TASK STATEMENT: Pick out all lines of the entries that include the word "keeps" and copy them.

DATASET RECORDS:
___

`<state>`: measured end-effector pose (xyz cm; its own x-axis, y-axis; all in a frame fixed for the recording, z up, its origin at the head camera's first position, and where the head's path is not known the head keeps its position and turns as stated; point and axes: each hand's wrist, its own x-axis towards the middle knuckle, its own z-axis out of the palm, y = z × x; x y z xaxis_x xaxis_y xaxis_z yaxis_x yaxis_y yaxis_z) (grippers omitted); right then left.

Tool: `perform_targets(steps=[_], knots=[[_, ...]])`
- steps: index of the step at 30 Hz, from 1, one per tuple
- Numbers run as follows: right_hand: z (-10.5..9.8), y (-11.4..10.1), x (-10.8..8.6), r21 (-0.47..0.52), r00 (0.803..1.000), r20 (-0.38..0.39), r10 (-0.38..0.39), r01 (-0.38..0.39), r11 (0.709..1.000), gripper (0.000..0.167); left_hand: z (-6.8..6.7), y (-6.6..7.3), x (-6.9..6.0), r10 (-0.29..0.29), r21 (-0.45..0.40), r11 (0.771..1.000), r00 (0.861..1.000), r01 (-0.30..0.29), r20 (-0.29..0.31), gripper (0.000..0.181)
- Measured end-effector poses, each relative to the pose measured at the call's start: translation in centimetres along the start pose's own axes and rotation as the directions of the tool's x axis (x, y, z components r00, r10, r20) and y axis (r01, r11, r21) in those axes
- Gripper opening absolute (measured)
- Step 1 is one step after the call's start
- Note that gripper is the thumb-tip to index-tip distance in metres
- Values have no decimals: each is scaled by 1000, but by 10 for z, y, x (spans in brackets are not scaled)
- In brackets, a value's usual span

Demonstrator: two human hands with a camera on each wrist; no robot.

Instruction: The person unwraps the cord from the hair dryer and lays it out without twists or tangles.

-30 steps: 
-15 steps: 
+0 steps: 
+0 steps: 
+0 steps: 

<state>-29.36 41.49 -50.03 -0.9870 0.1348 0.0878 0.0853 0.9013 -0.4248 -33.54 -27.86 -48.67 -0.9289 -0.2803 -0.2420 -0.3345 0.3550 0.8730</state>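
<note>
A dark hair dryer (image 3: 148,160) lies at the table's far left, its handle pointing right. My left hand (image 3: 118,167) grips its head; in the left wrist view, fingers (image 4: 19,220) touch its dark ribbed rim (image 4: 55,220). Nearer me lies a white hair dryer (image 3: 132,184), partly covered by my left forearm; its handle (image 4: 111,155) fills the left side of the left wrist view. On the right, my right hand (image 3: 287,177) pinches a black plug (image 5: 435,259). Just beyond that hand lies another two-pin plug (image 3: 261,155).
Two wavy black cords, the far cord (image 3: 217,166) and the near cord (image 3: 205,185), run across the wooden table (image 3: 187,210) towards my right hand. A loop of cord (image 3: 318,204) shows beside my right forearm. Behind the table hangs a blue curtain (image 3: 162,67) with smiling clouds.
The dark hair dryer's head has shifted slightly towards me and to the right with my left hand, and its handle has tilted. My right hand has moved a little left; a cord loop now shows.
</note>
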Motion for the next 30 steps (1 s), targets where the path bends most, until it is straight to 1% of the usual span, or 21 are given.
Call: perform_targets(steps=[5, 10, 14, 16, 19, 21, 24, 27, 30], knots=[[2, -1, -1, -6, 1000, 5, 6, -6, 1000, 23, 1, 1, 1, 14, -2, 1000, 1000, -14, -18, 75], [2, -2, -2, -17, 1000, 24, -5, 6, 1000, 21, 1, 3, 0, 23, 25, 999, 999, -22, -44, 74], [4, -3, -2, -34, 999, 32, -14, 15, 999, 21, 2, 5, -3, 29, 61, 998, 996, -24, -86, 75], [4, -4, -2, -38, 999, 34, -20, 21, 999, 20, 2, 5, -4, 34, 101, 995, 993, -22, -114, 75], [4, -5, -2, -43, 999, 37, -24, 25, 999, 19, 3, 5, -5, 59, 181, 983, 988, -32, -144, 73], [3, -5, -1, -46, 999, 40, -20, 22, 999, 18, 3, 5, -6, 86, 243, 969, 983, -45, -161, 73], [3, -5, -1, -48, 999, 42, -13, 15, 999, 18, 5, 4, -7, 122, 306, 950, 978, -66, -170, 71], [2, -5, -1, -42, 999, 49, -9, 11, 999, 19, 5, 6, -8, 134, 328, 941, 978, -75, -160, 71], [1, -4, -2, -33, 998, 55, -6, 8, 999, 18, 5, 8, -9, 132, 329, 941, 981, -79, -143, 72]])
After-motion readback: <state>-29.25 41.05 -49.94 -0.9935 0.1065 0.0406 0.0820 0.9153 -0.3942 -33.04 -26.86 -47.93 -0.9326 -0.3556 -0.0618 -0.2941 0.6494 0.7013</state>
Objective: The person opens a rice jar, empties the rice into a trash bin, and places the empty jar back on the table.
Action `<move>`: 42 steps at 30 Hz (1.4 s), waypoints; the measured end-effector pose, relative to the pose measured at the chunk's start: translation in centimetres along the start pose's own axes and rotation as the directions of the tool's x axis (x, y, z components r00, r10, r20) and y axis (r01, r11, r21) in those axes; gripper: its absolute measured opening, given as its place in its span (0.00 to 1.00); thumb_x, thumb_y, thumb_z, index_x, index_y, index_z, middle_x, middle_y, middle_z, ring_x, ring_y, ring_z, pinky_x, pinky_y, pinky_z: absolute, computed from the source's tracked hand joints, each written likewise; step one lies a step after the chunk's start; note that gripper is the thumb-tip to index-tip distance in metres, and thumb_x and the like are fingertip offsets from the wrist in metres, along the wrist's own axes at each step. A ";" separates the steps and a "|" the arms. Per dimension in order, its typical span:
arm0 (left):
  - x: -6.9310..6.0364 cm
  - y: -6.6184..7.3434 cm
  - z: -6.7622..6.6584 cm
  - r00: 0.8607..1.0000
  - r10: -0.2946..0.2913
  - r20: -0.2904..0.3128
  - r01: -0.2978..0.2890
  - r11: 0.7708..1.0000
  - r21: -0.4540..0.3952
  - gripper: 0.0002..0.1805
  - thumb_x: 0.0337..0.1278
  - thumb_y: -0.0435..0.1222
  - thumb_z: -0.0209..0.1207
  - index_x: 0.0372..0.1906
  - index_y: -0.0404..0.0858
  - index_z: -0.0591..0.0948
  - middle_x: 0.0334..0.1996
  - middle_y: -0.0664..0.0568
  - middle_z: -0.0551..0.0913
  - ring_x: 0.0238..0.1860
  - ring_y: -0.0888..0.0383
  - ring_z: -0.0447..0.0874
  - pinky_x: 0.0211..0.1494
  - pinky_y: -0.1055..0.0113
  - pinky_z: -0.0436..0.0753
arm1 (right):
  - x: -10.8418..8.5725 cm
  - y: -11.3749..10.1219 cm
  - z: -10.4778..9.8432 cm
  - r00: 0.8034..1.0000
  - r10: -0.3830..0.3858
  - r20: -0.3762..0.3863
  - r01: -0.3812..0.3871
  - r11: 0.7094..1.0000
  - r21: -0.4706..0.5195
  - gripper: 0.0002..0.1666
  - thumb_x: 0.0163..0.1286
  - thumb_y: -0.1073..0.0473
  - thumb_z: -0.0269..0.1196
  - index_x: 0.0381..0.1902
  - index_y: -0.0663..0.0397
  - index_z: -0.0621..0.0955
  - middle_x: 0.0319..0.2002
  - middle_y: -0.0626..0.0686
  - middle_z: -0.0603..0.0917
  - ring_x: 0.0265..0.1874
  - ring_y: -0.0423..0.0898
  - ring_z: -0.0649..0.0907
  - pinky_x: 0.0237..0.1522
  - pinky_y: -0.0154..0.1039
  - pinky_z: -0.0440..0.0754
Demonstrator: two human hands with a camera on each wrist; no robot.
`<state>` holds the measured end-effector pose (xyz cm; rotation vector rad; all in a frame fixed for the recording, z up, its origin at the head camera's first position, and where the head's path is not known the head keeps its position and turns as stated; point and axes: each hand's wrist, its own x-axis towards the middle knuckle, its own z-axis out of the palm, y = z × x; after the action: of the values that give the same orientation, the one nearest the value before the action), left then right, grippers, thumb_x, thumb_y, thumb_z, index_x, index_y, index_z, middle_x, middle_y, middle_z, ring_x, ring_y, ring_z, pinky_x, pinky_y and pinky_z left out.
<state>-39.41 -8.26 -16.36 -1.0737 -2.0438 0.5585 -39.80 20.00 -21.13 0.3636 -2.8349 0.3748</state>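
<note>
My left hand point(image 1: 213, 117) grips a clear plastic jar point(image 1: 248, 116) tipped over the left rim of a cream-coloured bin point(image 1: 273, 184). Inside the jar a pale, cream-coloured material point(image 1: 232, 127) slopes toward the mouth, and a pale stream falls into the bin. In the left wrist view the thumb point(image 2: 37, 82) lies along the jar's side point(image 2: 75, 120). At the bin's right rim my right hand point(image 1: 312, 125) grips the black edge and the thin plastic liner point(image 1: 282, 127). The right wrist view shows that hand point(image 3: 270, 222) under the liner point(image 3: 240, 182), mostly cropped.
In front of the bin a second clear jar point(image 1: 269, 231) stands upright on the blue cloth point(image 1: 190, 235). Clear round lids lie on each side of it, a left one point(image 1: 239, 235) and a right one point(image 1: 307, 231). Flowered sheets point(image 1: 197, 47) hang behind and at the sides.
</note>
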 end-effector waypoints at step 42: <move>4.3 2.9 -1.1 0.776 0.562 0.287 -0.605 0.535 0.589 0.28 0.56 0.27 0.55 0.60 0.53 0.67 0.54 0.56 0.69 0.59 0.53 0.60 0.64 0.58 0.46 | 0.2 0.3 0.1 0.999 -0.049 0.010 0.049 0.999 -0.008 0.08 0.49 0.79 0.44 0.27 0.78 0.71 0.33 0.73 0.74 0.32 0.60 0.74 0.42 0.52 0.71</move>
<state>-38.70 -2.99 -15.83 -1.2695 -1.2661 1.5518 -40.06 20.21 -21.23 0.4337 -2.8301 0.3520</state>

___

WRITTEN ANSWER:
`<state>`: measured end-effector pose (xyz cm; its own x-axis, y-axis; all in a frame fixed for the recording, z up, its origin at the head camera's first position, and where the head's path is not known the head keeps its position and turns as stated; point and axes: each hand's wrist, its own x-axis towards the middle knuckle, its own z-axis out of the palm, y = z × x; x y z xaxis_x xaxis_y xaxis_z yaxis_x yaxis_y yaxis_z) (grippers omitted); right then left.
`<state>` holds the measured end-effector pose (xyz cm; rotation vector rad; all in a frame fixed for the recording, z up, its origin at the head camera's first position, and where the head's path is not known the head keeps its position and turns as stated; point and axes: each hand's wrist, its own x-axis towards the middle knuckle, its own z-axis out of the palm, y = z × x; after the action: of the values that give the same orientation, the one nearest the value before the action), left then right, grippers, thumb_x, thumb_y, thumb_z, index_x, index_y, index_z, middle_x, middle_y, middle_z, ring_x, ring_y, ring_z, pinky_x, pinky_y and pinky_z left out.

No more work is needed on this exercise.